А первым африканским впечатлением оказался ветер. Тугой и влажный — не из Сахары, а с Атлантики. Не холодный, особенно после Лондона, но не такой уж и теплый, свитер не повредил бы. К моменту посадки солнце закатилось, багровая полоса на западе быстро тускнела, темнела, сливалась с небом. В такой час предметы либо пропадают в тени, либо выступают из нее резко, будто обведенные тушью. Зданьице аэровокзала запомнилось рельефно белым, хотя, возможно, в действительности было желтым, или голубоватым, или еще каким-нибудь.
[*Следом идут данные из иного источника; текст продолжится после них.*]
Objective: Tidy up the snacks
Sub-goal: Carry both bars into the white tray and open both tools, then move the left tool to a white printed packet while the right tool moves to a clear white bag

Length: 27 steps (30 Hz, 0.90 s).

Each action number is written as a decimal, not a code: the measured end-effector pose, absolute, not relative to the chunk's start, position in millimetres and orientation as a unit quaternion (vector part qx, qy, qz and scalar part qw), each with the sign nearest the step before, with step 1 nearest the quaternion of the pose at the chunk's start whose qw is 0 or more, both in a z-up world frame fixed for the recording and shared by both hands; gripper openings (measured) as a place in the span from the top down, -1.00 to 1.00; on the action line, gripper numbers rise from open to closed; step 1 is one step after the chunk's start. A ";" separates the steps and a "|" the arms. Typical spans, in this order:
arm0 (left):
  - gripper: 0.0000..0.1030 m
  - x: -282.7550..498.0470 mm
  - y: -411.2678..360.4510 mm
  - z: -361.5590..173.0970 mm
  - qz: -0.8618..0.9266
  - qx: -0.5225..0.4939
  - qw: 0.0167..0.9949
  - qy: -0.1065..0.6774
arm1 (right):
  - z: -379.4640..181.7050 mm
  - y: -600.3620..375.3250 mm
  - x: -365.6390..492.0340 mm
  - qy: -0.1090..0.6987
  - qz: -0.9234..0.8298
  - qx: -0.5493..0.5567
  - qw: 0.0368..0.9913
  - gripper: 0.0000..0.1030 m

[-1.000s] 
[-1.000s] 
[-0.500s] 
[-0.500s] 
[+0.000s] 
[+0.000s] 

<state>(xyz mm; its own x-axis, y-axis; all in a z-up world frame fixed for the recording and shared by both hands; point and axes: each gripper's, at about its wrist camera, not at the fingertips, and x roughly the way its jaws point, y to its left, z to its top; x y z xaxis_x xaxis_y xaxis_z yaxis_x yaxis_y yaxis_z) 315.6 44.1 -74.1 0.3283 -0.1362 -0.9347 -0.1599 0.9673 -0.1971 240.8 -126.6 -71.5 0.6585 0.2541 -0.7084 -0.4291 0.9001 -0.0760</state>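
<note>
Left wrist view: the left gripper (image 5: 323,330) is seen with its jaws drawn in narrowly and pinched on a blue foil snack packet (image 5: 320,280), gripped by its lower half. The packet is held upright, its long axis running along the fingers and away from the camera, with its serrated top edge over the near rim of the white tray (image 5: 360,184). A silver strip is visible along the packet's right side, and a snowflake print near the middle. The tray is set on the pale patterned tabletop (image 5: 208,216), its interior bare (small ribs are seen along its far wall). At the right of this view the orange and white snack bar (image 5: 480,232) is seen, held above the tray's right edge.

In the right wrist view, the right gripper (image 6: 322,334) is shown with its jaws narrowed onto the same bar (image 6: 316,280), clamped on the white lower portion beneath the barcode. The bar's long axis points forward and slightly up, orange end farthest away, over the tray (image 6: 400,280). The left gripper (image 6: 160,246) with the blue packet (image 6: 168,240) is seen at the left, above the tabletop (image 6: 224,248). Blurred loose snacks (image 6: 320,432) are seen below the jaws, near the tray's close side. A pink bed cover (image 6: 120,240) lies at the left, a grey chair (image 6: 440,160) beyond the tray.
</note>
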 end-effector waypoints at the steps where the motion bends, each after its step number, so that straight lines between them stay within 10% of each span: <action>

После многолюдного, многоярусного и многоязыкого Хитроу аэровокзал в Танжере представился крохотулькой, если брать по отечественным меркам, районного масштаба. Три с половиной пассажира плюс буфетчик, на лице которого навечно запечатлелось презрение к своей профессии и ко всему человечеству. Увечные кресла. Скудное освещение. Захолустье на перекрестке воздушных путей. Думал ли я, что именно здесь через десяток дней приведется пережить минуту настолько острую, что сравнить ее просто не с чем даже в этом, ничего не скажешь, богатом острыми ощущениями «фестивальном» году…
Еще примерно час полета на другом «боинге», неотличимом от прежнего. Посадка. Опять атлантический ветер, но из полной тьмы. Опять захолустный одноэтажный вокзал, правда, народу побольше. И после короткой, ничем не примечательной таможенной процедуры — полтора часа на машине в ночь. Рядом Уэстолл. Впереди безмолвный, очень высокий — как только за руль влез? — водитель в бурнусе.
Если бы не бурнус да не прилепленные к ветровому стеклу, невесть зачем, переводные картинки с диснеевским Микки-Маусом, можно бы вообразить, что нас занесло куда-нибудь в Среднюю Азию. Мышонок, впрочем, ничего не доказывает — в наш век мог по суетному характеру забежать куда угодно. Кругом несомненно равнина. Фары выхватывают из мрака то высаженные у обочин, выбеленные по-над корнями тополя, то глухие стены и заборы, тоже выбеленные. Для полноты иллюзии навстречу попадается нечто похожее на арбу, а следом старикан на осле — босые ноги почти волочатся по земле. Самарканд? Хорезм? Бухара?